Dynamic policyholder behavior assumptions reflect that some policyholders will behave differently under different interest rate environments. The simplest example is that of an annuity held by an individual during a time of increasing interest rates. As interest rates rise on competing investment products available to the individual, industry expectations would be that some individuals will surrender their annuity and move to a product with a higher available interest rate.

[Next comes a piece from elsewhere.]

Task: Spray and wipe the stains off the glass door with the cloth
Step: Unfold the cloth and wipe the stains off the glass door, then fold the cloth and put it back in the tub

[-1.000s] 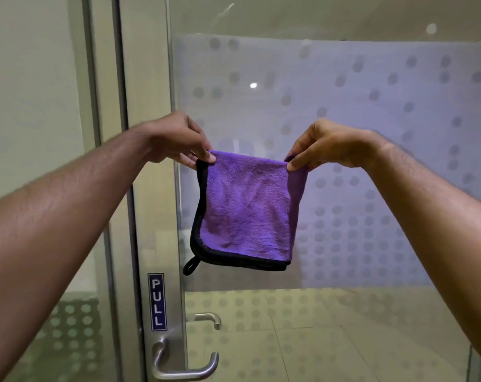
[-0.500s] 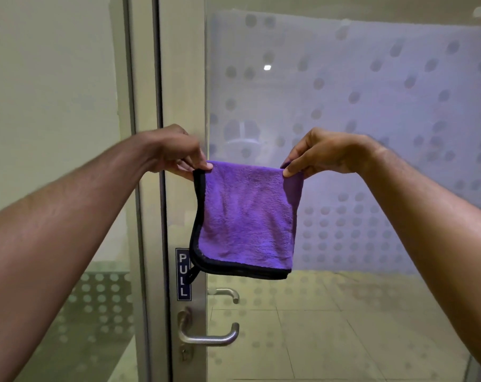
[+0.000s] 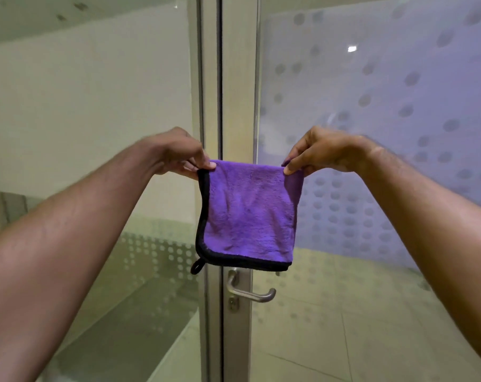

The industry has long recognized that this kind of dynamic policyholder behavior is a risk and has taken steps to quantify the risk based on hypothetical beliefs around drivers of the dynamic behavior. As interest rates began to rise recently, the industry watched with anticipation and prepared for the increased surrenders that have long been projected to occur. How did your company’s experience measure up to your assumption? Even if you were spot-on, there are plenty of potential learnings:

  • Historical surrender experience remains limited in times of rapidly increasing interest rates.
  • The assumptions are built around not only policyholder behavior but also competitor behavior, which encompasses a wide range of factors.
  • It is difficult to model the entire range of factors that drive levels of surrenders (no one built the impact of a pandemic into this assumption).

The reality is that every assumption will always be at least a little wrong, and sometimes it will be quite wrong, even when there is industry consensus around it. The future will always be uncertain, and we know that it is good business to understand the impact of a wide range of future risks so you can assess and monitor their impacts and potentially take early mitigative action.

Expand your risk conversations

Maybe these analyses will change your risk management approach; maybe they won’t. But either way, they will demonstrate to your constituents (your managers, your board, regulators, rating agencies, the financial markets) — and you — that you have a firm and proactive handle on the risks to your business.